В первые годы нашей жизни в Сургуте, на стене, закрывая не заклеенное обоями пространство, висела большая карта Советского Союза. На этой карте я отмечал свои пройденные маршруты и намечал новые. Рядом стоял стол, и Иришка любила топать по этому столу, запоминая на карте разные места и города. Это стало нашим общим любимым аттракционом. Когда приходили гости, Иришка с удовольствием показывала Магадан и Омсукчан, Сусуман и Анадырь, показывала Лену и Индигирку, Яну и Енисей. Даже преподаватель географии Валентина Ивановна, которая жила с нами на одной площадке, проигрывала состязание Иришке в знании северных территорий страны.
А еще помню, что Иришка рано начала танцевать, буквально раньше, чем начала ходить. Потом это стало пристрастием, и танцевала она под любую музыку, пока однажды во время самозабвенного танца не снесла себе кусок мяса выше колена, ударившись о пластмассовую ручку серванта. Это было уже 6 ноября 1983 года, и было только первым ЧП в целой цепочке несчастий того ноября.

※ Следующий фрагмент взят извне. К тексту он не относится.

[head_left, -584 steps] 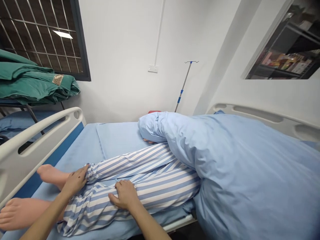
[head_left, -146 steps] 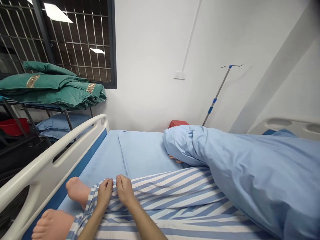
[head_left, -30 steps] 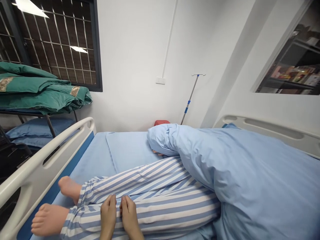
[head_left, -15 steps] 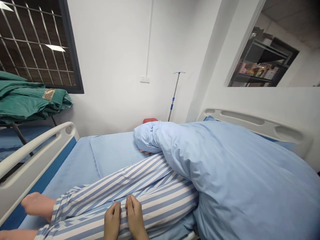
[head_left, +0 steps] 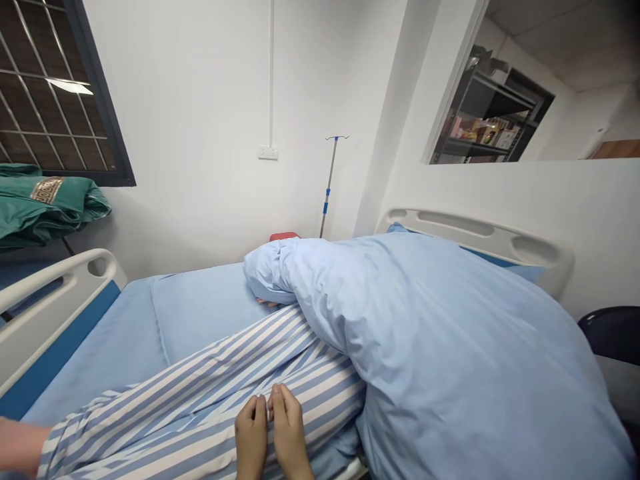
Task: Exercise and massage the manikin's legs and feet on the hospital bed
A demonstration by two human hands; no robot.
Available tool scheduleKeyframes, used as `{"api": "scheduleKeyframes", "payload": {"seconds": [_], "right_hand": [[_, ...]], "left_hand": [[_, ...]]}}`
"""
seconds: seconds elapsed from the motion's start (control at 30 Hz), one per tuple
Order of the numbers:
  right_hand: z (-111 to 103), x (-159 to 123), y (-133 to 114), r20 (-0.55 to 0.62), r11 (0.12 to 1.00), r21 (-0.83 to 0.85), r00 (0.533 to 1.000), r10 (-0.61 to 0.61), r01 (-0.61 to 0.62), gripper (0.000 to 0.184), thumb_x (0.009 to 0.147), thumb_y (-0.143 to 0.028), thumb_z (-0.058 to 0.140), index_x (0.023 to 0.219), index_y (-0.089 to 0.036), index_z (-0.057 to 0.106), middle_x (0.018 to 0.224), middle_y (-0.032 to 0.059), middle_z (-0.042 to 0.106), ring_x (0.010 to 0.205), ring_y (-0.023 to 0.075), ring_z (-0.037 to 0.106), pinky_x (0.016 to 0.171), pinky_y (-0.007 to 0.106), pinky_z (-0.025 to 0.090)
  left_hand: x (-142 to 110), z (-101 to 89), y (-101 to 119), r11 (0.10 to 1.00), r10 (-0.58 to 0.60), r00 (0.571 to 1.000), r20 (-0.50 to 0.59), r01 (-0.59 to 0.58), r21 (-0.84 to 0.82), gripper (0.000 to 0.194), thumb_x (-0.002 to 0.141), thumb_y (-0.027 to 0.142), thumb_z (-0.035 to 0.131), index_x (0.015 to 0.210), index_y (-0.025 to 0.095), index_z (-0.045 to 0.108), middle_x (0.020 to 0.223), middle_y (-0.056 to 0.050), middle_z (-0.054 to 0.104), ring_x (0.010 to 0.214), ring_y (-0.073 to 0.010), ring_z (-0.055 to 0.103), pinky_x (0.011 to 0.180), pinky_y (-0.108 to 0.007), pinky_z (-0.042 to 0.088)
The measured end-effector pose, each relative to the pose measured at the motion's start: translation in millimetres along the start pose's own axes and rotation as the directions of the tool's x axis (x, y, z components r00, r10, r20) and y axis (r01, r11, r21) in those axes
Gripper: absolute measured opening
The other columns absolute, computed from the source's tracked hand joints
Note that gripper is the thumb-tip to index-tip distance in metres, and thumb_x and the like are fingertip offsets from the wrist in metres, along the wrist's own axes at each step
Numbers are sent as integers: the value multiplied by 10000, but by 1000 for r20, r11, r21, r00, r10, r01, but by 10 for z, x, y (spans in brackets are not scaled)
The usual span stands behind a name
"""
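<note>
My left hand (head_left: 251,430) and my right hand (head_left: 287,423) are side by side at the bottom centre, thumbs up and fingers curled in. Both look like loose fists; no object shows in either one, though their undersides are hidden. They are over the nearer leg of the blue-and-white striped trousers (head_left: 200,373), worn by a figure lying on the bed. Whether they touch the cloth, I cannot tell. A thick light-blue quilt (head_left: 425,333) covers the figure's upper body. Fingers (head_left: 267,303) peek from under its far edge, and a bare foot (head_left: 23,443) lies at lower left.
White bed boards stand at the left (head_left: 55,300) and right (head_left: 540,250). Behind the bed are an IV pole (head_left: 329,190) and a red object (head_left: 284,236). Green folded fabric (head_left: 55,207) lies at left. A black chair (head_left: 613,333) is at right.
The view has turned right, so the bed and wall have shifted left and the black chair shows. My hands have moved right along the leg and closer together, both still closed.
</note>
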State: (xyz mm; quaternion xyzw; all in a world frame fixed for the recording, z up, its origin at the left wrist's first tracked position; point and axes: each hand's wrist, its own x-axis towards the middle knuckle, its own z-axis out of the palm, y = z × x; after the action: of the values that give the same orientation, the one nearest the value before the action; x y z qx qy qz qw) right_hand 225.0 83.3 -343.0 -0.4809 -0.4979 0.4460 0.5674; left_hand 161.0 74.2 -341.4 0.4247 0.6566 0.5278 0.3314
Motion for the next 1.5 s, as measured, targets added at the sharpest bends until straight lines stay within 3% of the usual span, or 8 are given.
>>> {"api": "scheduleKeyframes", "payload": {"seconds": [0.3,0.47,0.6,0.9,1.07,1.2,1.4,1.5], "right_hand": [[-541,234,-96,-112,991,-119,991,-75,62,432,871,-553,320,620,-212,405,555,-23,423,526,126,394,519,236,354],[-638,317,71,-2,922,-355,987,-162,151,440,877,-544,293,627,-214,441,575,13,508,565,156,472,557,258,335],[-631,309,118,26,901,-404,986,-163,160,450,880,-550,255,631,-218,428,568,20,519,557,166,489,567,266,341],[-631,291,113,63,869,-457,981,-181,190,501,830,-647,251,622,-227,430,566,35,529,549,185,506,566,283,373],[-590,321,45,8,804,-574,984,-179,152,521,807,-670,231,616,-234,440,552,47,548,541,202,510,548,294,350],[-73,90,2,-53,810,-576,984,-167,107,527,802,-668,246,601,-229,458,537,52,549,532,200,500,533,294,340],[1748,-909,84,272,931,-223,936,-224,288,442,880,-517,324,602,-208,475,558,17,534,538,146,490,554,255,360],[2419,-1210,144,329,962,-126,926,-188,241,431,905,-472,317,601,-206,467,544,2,514,525,135,469,522,246,333]], "left_hand": [[16,406,-16,990,80,995,57,-86,114,357,770,477,396,521,221,376,504,26,424,545,-131,411,561,-256,321],[32,234,-28,996,78,988,135,-83,29,405,791,490,365,488,220,384,470,29,403,511,-127,406,557,-256,330],[109,-406,-143,994,59,998,13,-60,94,402,774,479,378,470,217,375,456,32,392,510,-131,420,562,-255,333],[231,-2570,-651,890,72,952,-299,74,450,361,747,479,390,508,210,424,476,31,451,554,-152,470,554,-239,343],[248,-2954,-867,856,83,958,-274,72,511,349,760,464,371,530,206,425,505,31,473,592,-155,497,573,-232,355],[254,-2919,-972,879,77,961,-265,60,472,367,780,476,346,542,206,418,515,32,463,599,-149,494,583,-231,357],[236,-2921,-1039,942,72,966,-250,16,335,386,774,501,362,568,203,497,581,0,574,647,-171,536,637,-256,407],[236,-2959,-1017,972,62,964,-257,0,234,367,744,509,404,569,206,515,589,-13,591,627,-176,535,639,-272,435]]}}
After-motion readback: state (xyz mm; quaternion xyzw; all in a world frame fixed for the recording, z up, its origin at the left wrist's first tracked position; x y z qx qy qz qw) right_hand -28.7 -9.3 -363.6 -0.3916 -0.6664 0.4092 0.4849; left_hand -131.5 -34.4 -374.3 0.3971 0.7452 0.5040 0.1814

Туризм, туристы, туристские песни – все это окружало Иришку с самого раннего детства. Я любил ее укачивать под песню Визбора «Милая моя», с детства она уже помнила и пела множество бардовских песен, иногда по-детски перевирая слова. Например, «руки на заборе, голова в песке…» в знаменитой песне Окуджавы вместо «руки на затворе, голова в тоске, а душа уже взлетела вроде…». Она очень любила, когда мы пели с ней вместе. У нас были свои любимые песни, одна из них «Белый пароход»:
Выберу самое синее море,
Белый, пребелый куплю пароход.
Сяду, поеду дорогой прямою,
Все на восток, на восток, на восток.
Мой пароход, он лепесток
Вишни, отцветшей за Клязьмою где-то.
Медленный он, розоват от рассвета,
Сяду, поеду на Дальний Восток.
На Дальнем Востоке пушки молчат,
Молоденькие мальчики скучают без девчат,
Скучают без девчат, не хнычат, не ворчат,
Матчасть в порядке держат и в домино стучат.
Эту песенку Иришка как-то спела в детском саду, и мне сделали выговор, считая эту песню не совсем приличной, по крайней мере, для ребенка ее возраста.

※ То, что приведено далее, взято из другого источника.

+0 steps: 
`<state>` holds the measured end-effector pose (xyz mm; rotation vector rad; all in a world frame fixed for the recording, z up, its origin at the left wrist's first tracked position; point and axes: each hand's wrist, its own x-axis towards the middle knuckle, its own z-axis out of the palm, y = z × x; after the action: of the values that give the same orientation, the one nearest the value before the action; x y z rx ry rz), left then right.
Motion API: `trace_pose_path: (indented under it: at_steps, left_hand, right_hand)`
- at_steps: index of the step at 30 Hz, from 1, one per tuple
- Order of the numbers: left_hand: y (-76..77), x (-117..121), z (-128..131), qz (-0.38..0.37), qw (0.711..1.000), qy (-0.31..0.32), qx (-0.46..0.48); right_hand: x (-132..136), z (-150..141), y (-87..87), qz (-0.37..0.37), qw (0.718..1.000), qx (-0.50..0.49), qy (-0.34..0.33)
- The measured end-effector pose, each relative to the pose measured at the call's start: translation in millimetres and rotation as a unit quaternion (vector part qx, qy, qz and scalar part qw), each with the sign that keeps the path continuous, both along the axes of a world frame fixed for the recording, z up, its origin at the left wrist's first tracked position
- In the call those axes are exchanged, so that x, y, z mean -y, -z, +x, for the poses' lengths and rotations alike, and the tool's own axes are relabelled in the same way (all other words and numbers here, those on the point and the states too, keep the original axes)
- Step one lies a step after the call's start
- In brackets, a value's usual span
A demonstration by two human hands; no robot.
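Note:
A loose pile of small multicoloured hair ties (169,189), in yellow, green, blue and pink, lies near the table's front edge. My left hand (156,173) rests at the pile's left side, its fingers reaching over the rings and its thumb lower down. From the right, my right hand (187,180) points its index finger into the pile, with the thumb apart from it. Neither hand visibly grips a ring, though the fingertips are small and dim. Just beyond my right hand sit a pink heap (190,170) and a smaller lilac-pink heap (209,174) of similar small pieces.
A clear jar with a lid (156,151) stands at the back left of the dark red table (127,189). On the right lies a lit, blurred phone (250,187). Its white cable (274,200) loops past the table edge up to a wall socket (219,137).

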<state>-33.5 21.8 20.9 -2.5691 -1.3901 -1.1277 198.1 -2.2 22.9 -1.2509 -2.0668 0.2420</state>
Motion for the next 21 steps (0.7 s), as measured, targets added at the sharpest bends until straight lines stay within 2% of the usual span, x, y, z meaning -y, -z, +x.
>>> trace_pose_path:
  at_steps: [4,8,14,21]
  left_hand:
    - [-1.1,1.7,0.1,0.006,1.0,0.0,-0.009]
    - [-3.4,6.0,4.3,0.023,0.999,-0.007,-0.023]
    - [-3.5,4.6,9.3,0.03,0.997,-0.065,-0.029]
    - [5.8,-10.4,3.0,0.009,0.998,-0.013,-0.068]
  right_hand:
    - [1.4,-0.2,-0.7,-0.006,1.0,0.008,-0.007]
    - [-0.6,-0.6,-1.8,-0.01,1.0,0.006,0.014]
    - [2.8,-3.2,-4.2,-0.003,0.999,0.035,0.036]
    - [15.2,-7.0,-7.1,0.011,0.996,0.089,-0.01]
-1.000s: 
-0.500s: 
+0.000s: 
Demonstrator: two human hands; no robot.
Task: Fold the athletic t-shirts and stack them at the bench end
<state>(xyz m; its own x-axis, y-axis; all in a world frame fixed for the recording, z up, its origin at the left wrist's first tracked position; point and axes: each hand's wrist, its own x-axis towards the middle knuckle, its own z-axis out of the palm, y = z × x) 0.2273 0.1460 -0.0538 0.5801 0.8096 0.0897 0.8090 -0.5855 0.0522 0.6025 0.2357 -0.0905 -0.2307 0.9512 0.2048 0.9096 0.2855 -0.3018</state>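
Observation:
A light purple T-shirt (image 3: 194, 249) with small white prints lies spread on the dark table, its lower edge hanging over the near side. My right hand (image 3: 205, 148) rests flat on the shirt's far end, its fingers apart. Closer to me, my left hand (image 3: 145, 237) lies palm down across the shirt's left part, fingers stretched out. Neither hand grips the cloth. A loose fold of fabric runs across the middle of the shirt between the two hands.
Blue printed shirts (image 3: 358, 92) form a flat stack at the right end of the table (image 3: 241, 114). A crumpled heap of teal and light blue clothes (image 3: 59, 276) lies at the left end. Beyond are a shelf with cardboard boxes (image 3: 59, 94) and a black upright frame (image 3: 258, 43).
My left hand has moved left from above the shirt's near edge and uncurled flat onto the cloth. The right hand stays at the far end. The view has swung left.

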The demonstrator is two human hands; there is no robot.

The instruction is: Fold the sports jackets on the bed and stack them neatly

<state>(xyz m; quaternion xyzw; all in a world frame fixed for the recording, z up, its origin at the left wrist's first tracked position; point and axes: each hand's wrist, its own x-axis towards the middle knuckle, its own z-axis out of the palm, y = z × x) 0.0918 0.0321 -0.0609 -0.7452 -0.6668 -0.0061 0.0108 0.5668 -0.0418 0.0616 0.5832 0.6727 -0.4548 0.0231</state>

Помню, как зимой выбирались большой компанией на какой-то праздник в избушку. Ирусю брали с собой. Надо было переехать на поезде за Обь, а потом идти по железной дороге несколько километров до маленькой избушки, в которой от мороза спасались железной печкой. Идти надо было километров пять, нести Иришку было тяжело, поэтому везли ее на санках, а в мороз это не очень приятно, и я, по своей отцовской традиции, требовал, чтобы она не скулила, а стоически терпела, что она и делала изо всех сил.
Как-то в детском саду мне пожаловались, что моя дочь копуша, собирается на улицу медленнее всех, задерживает всю группу, и это никуда не годится. Я был сильно рассержен, что моя дочь почему-то хуже других, и, приведя ее домой, решил провести с ней занятие и потренировать ее на быстрое одевание. Я взял в руки секундомер и, не хуже того американского сержанта, с жандармской суровостью, стал заставлять Ируську одеваться и раздеваться. После того, как вся процедура была повторена раз десять, дочь стала укладываться в несколько минут, и я понял, что претензий к ней больше не будет. Только через некоторое время я узнал, что в связи с ремонтом в детском саду, Иришкину группу временно расформировали, и она попала к ребятам старше ее на год, что в том возрасте очень большой срок. Но одеваться быстро Иришка научилась за один вечер.